How to Compete on Black Friday Weekend
Summer NAMM 2013 kicked off with the NAMM Retail Summit. The session looked at ways music retailers can supercharge their fourth quarter and holiday season. In this segment, NAMM President and CEO Joe Lamond spoke with Gabriel O'Brien of Larry's Music Center and Chris Johnson of Musician's SuperStore. These retailers have successfully competed against national retailers on Black Friday but take opposite approaches.
O'Brien's store makes a pre-emptive strike on Black Friday by hosting a sale throughout the month of November. Last year, this resulted in his company's best November to date.
"The idea was to encourage people to come out to see us every Friday and get our Black Friday sale prices every Friday for the whole month of November," he said. "Then, we would get those sales first.
"We call it anti-Black Friday. We run it all month long. We put it on our website, on our Facebook [page]. We do some radio and print. We have a giant sign outside of our store that's already paid for.
"Again, if you get those holiday dollars before people have a chance to spend them at other places on Black Friday, they're yours.
"Since so much stuff is moving out, your staff is energized, and your store is more organized and looking better because you constantly have to move things around.
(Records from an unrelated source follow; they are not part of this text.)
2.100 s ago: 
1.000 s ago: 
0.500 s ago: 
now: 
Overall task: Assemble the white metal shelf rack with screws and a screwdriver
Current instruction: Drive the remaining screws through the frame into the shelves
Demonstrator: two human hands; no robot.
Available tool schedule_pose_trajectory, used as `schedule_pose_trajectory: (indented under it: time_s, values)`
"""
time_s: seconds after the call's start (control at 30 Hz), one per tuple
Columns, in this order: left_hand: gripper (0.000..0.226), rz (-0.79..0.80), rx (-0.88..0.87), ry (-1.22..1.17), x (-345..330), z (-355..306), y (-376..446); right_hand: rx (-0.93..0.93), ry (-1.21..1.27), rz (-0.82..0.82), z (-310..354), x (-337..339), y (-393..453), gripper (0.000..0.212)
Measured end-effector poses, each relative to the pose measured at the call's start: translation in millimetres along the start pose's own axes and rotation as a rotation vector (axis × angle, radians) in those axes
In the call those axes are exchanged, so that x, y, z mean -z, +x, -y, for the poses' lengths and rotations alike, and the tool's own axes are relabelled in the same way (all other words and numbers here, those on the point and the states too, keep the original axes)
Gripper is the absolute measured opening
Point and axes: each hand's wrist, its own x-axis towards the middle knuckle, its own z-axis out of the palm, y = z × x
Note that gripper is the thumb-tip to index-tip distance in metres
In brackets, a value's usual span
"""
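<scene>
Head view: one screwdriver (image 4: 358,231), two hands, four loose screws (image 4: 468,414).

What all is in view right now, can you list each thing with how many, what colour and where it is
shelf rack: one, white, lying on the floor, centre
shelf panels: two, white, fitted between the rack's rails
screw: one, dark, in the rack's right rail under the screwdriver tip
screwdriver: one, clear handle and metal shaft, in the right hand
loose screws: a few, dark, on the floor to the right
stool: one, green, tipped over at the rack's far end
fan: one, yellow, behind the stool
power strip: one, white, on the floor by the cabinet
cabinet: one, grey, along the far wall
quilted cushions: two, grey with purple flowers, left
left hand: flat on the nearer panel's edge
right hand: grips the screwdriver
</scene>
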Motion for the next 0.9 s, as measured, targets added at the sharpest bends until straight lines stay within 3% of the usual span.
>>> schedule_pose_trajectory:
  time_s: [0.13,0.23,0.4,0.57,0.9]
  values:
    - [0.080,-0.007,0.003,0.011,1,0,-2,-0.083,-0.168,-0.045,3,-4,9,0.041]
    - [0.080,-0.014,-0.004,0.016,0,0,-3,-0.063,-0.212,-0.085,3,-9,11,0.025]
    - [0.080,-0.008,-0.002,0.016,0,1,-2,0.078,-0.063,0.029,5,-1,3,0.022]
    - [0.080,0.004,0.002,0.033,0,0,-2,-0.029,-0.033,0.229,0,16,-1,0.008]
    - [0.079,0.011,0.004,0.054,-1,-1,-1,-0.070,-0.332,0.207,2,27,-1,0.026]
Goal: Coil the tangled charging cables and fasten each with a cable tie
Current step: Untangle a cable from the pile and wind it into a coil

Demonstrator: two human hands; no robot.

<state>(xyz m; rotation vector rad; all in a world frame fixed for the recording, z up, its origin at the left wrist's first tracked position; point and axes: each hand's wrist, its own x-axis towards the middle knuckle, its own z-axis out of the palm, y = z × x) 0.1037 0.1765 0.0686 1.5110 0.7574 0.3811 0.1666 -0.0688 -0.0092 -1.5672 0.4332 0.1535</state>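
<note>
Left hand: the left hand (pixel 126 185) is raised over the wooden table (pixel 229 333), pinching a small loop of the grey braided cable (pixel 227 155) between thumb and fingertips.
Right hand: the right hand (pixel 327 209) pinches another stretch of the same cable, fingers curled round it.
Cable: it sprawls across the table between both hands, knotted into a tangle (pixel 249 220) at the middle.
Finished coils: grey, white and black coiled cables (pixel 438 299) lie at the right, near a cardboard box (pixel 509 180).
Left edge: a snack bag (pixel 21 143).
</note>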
It's that much nicer for everyone that's coming in."
Johnson went head to head with national retailers on the big sales day. He opened his store early, offered door-buster deals, and promoted the event with catalogs and direct mail. His reasoning? "I think we all underestimate how much our customers like to come to our stores.
"We give away free T-shirts, $5 guitar stands. We do all kinds of crazy things to try to get the customer into the store on Black Friday. We open at 8 in the morning.
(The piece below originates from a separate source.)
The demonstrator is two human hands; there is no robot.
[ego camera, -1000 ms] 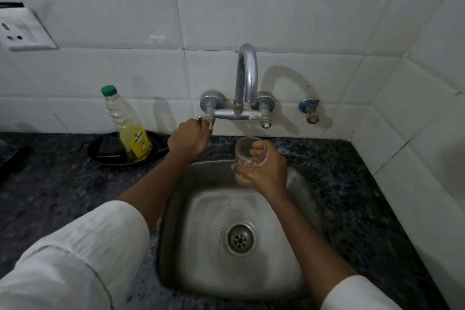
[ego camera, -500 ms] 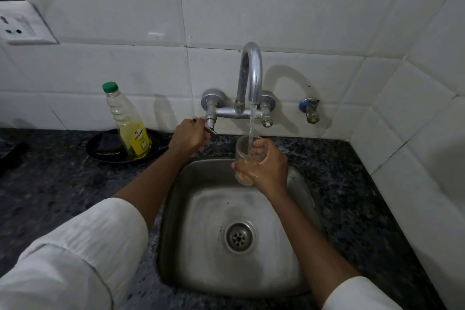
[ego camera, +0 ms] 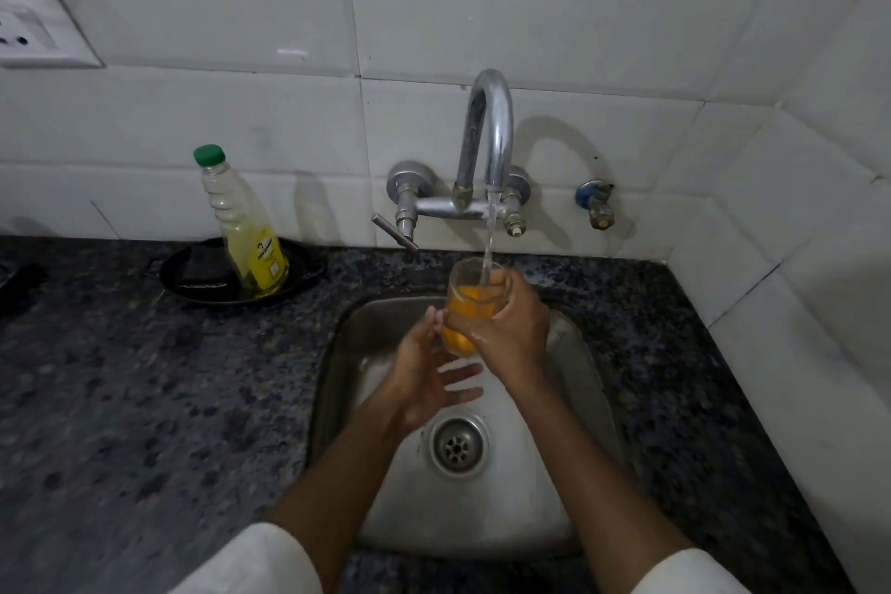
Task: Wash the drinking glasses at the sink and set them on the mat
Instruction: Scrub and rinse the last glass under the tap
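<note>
Holding glass point(ego camera: 470, 304) upright under tap stream, right hand point(ego camera: 506, 328).

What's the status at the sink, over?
Right hand gripping glass under running tap. Left hand open beside it. Nothing in the way.

One clear drinking glass holding orange liquid point(ego camera: 470, 304) sits at centre, with two bare hands on or by it: the right hand point(ego camera: 506, 328) and the left hand point(ego camera: 424, 376). One curved chrome wall tap point(ego camera: 487, 145) stands at twelve o'clock, and one blue-capped wall valve point(ego camera: 595, 203) at one o'clock. At ten o'clock are one green-capped clear plastic bottle of yellow liquid point(ego camera: 246, 232), one round black dish point(ego camera: 193, 280) and one white wall socket point(ego camera: 33, 29), and at six o'clock one square steel sink point(ego camera: 569, 473) with one round drain point(ego camera: 455, 446).
</note>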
"We did two weeks of cable TV advertising prior to the promotion. We do email broadcasts, which we do every weekend prior to that. And then our direct-mail piece … we try to get it to hit the Tuesday or the Wednesday before because our hope is that people are sitting at home with our catalog on Thanksgiving or the day before looking at it, going, 'OK, I've got to get in there on Friday.'
"We find that customers come in based on our catalog and our deals on Black Friday. It's a huge traffic-builder for us. It's great for employee morale to get the season kicked off. This year, we actually moved our store to a new location, and we held the grand opening on Black Friday, which was great for us. We had 75–80 people lined up at 8 in the morning to come in and check out the instruments.
"We also noticed that we have a lot of customers who come in over that weekend basically taking a break from their other shopping.
"We get big sales that weekend, and it also gives our customers an opportunity to shop for products that maybe they're not going to buy but somebody else is going to come back and buy for them a couple days later."